= YOUR TASK =
Report back every line in the data that includes the string "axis".

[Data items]
= = = = =

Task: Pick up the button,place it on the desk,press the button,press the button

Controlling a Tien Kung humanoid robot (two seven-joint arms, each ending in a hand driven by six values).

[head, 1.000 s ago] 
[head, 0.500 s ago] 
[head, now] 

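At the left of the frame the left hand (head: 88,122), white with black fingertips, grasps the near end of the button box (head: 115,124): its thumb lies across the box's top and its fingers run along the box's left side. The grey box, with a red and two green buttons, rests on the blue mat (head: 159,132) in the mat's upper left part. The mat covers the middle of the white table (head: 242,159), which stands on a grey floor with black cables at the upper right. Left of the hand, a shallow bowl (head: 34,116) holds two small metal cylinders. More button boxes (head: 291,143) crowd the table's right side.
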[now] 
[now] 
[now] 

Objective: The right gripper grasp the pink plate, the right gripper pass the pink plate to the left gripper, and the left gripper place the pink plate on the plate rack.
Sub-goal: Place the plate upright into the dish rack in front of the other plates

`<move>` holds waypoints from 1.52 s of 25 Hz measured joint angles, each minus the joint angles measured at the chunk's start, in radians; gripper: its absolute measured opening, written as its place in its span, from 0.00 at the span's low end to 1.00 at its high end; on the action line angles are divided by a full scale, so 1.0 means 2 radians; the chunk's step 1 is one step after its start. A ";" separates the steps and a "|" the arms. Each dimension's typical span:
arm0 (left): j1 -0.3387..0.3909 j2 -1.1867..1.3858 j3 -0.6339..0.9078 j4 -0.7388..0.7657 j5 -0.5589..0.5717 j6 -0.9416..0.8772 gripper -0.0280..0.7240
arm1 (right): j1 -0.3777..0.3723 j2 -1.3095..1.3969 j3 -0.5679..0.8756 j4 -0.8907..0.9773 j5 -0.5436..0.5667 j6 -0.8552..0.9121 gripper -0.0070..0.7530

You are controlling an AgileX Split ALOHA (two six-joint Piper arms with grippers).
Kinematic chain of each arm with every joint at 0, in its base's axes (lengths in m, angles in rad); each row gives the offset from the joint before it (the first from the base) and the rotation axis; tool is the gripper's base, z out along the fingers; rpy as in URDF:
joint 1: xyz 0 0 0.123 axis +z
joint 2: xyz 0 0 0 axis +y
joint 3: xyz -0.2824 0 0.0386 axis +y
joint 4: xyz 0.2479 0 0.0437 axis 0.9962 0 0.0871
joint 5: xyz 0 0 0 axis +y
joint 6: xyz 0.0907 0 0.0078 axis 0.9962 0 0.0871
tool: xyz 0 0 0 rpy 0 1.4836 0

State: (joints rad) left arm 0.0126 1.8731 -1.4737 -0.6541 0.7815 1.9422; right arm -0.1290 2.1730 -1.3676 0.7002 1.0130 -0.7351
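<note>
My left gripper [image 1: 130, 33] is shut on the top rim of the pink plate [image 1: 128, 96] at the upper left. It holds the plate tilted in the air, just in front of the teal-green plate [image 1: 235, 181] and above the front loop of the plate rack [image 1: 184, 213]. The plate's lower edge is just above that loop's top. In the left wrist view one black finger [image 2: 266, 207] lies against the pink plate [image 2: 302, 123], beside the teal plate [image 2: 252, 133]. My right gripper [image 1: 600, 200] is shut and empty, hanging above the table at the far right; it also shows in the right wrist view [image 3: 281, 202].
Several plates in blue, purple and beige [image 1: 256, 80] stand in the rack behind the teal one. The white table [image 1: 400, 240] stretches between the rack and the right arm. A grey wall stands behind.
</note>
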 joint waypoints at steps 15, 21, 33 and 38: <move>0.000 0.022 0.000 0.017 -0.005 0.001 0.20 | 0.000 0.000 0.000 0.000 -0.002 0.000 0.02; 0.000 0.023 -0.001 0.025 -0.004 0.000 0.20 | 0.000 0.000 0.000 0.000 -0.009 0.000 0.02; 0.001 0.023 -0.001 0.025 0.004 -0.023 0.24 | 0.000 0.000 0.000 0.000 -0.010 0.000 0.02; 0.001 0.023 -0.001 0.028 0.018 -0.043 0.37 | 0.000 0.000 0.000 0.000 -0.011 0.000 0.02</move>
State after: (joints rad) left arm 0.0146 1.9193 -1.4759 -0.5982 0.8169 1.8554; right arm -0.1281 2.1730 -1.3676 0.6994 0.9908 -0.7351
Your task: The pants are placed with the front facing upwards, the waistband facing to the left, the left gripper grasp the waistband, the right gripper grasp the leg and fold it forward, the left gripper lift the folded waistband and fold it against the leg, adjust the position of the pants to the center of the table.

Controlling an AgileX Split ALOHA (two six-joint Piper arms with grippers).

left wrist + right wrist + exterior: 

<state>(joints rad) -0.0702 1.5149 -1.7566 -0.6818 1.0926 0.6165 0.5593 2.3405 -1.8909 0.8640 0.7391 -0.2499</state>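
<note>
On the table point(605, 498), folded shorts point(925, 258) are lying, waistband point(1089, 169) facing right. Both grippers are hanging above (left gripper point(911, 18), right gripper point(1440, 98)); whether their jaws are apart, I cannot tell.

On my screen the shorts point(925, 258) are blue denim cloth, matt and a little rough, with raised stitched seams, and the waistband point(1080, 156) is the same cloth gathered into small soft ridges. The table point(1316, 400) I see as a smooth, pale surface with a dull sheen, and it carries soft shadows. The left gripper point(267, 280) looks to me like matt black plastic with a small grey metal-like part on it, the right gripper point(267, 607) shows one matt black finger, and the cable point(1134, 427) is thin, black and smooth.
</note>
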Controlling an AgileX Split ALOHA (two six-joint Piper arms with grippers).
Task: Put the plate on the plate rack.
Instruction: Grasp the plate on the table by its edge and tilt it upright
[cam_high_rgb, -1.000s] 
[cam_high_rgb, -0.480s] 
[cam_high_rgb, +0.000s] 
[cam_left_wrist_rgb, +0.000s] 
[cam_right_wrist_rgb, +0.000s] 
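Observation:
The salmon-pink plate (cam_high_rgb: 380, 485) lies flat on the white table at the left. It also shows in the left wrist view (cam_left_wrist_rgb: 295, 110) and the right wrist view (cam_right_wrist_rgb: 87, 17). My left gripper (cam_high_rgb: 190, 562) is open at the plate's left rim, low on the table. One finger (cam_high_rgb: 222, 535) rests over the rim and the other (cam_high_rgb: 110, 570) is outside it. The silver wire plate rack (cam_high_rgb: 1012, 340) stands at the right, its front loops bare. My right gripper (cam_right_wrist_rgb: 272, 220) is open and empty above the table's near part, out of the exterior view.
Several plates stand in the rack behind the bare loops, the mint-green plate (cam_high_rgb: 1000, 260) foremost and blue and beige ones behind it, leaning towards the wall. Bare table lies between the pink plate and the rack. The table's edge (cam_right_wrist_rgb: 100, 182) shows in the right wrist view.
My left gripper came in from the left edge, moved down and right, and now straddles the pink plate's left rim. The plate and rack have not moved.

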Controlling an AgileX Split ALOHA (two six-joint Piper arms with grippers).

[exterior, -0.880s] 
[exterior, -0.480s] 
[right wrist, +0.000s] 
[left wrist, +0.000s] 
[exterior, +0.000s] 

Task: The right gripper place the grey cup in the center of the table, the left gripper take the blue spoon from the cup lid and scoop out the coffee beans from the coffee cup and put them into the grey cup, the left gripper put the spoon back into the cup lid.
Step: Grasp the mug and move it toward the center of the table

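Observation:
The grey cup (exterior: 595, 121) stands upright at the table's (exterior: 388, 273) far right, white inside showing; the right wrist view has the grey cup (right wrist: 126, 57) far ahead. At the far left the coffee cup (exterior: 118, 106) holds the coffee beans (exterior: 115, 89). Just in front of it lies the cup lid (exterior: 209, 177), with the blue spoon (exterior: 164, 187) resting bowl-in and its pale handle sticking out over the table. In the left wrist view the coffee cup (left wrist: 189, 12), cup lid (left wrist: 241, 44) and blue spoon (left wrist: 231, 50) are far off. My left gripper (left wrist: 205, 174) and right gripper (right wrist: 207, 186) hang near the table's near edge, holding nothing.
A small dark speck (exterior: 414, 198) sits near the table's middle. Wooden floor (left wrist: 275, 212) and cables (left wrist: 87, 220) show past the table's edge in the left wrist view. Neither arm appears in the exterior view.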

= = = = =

= TASK SOLUTION =
Kinematic chain of each arm with every joint at 0, in its base's axes (lengths in m, angles in rad); each row gives the offset from the joint before it (the first from the base) and the rotation axis; tool is the gripper's base, z out along the fingers; rpy as in URDF:
joint 1: xyz 0 0 0.123 axis +z
joint 2: xyz 0 0 0 axis +y
joint 3: xyz -0.2824 0 0.0386 axis +y
joint 4: xyz 0.2479 0 0.0437 axis 0.9962 0 0.0871
joint 5: xyz 0 0 0 axis +y
joint 6: xyz 0.0907 0 0.0078 axis 0.9962 0 0.0871

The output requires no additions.